→ Data below
============
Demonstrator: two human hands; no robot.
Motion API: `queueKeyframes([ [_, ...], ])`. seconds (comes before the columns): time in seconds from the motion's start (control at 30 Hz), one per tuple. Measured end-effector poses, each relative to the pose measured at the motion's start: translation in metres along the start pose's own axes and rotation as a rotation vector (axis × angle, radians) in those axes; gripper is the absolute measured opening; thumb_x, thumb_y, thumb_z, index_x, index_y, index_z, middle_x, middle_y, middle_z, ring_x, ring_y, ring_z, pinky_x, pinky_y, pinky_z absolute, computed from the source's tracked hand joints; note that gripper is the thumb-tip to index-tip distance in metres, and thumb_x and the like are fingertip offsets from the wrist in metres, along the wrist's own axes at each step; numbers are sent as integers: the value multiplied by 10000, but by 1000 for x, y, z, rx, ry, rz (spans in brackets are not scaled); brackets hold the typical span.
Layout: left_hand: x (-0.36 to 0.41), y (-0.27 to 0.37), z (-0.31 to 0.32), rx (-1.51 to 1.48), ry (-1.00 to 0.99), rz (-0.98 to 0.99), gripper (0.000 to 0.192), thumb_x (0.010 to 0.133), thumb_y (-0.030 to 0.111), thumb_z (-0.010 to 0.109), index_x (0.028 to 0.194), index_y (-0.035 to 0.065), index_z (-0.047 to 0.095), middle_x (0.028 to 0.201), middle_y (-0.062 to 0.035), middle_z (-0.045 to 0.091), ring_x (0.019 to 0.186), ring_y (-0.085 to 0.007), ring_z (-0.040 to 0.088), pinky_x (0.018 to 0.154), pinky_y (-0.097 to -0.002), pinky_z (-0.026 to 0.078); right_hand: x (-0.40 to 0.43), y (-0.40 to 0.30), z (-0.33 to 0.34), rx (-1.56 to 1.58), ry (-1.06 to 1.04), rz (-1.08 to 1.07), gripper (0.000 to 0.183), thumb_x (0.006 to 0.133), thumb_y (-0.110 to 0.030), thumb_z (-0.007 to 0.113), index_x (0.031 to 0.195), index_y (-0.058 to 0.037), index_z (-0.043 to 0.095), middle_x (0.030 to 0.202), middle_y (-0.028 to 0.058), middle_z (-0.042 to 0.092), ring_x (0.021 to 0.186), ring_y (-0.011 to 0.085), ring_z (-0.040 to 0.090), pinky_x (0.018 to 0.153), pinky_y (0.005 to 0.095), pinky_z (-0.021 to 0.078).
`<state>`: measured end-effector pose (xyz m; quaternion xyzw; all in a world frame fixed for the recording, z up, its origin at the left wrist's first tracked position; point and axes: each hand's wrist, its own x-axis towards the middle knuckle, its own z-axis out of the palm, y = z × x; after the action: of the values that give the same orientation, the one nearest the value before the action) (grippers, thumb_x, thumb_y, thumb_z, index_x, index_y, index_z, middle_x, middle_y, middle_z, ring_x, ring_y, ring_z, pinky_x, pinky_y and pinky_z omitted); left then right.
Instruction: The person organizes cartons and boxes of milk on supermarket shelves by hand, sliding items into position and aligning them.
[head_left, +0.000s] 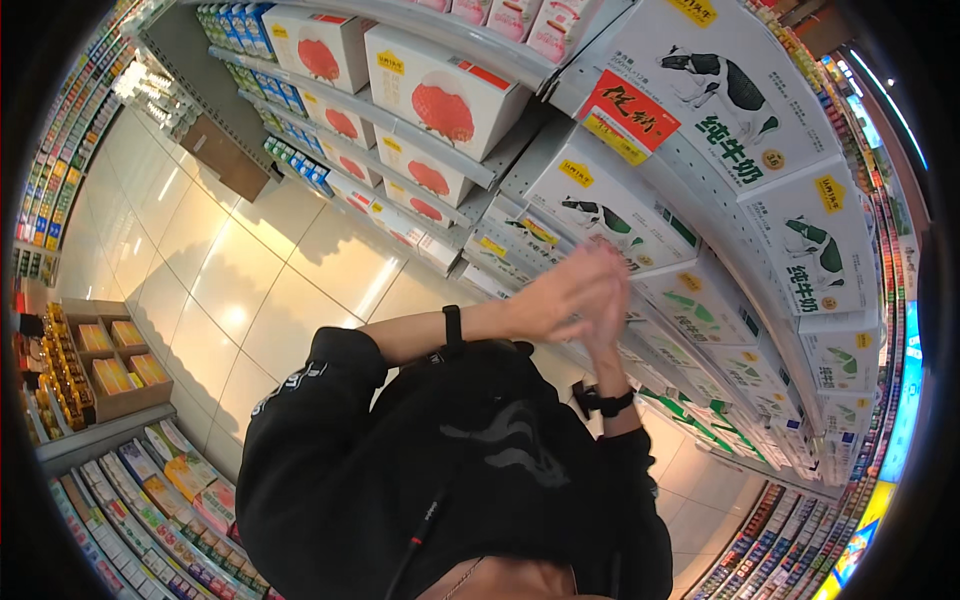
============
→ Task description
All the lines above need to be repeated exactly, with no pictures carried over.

→ The answer
Demonstrator: two human hands; no robot.
Motion API: `queueKeyframes([ [_, ...], ])`. seconds (comes before the columns): time in seconds from the motion's start (control at 30 Hz), one per tuple. Measured end-effector poses, each relative to the pose measured at the motion's start: translation in metres along the start pose's own axes and rotation as a rotation vector (axis × angle, radians) in those axes; gripper is the absolute measured opening; thumb_x, thumb_y, thumb_z, index_x, index_y, index_z, middle_x, middle_y, middle_z, ring_x, ring_y, ring_z, pinky_x, pinky_y, pinky_z absolute, computed from the source's tracked hand joints; note that gripper is the thumb-tip to index-tip distance in metres, and thumb_x and the like are fingertip offsets from the wrist in metres, along the wrist's own axes at each step; numbers are sent as integers: the value multiplied by 10000, but by 1000 for x, y, z, rx, ry, rz (spans in brackets are not scaled); brackets hold the typical span.
Layout: left_hand: x (-0.36 to 0.41), y (-0.27 to 0.37), z (-0.31 to 0.32), rx (-1.51 to 1.48), ry (-1.00 to 0.99), rz (-0.98 to 0.99), gripper (0.000 to 0.192), thumb_x (0.010 to 0.133), thumb_y (-0.030 to 0.111), thumb_z (-0.010 to 0.109), index_x (0.028 to 0.194), index_y (-0.035 to 0.065), index_z (-0.047 to 0.095), middle_x (0.028 to 0.201), middle_y (-0.062 to 0.035), middle_z (-0.045 to 0.091), ring_x (0.019 to 0.186), ring_y (-0.085 to 0.007), ring_z (-0.040 to 0.088), pinky_x (0.018 to 0.154), pinky_y (-0.097 to -0.002), pinky_z (-0.026 to 0.078); right_hand: x (-0.40 to 0.43), y (-0.40 to 0.30), z (-0.33 to 0.34), rx (-1.56 to 1.58), ry (-1.06 to 1.04), rz (-1.08 to 1.07), gripper (0.000 to 0.183), thumb_x (0.006 to 0.133), thumb_y (-0.110 to 0.030), thumb_z (-0.007 to 0.113), index_x (0.031 to 0.195), index_y (-0.058 to 0.037), index_z (-0.043 to 0.095), middle_x (0.030 to 0.202), middle_y (-0.028 to 0.058), middle_z (-0.042 to 0.092), ring_x (0.021 to 0.186), ring_y (-0.011 to 0.085), ring_z (-0.040 to 0.090), pinky_x (0.018 to 0.153), pinky_y (0.005 to 0.095), pinky_z (-0.021 to 0.078).
`<state>`: measured end-effector pose (xyz m; quaternion xyzw; all in a world frame fixed for the recording, z up, its origin at the left wrist's first tracked position; point and axes: each hand's wrist, its own x-axis towards the middle knuckle, its own z-axis out of the palm, y = z × x; after the action: of the values that give the same orientation, the one nearest the value before the action) (grippers, thumb_x, thumb_y, thumb_z, index_x, index_y, index_z, middle_x, middle_y, middle_z, ring_x, ring_y, ring_z, pinky_x, pinky_y and pinky_z omitted); left then right.
Instruction: The person organizes cartons and boxes of milk on supermarket shelves by hand, sliding items into position and aligning them.
[head_left, +0.000s] 

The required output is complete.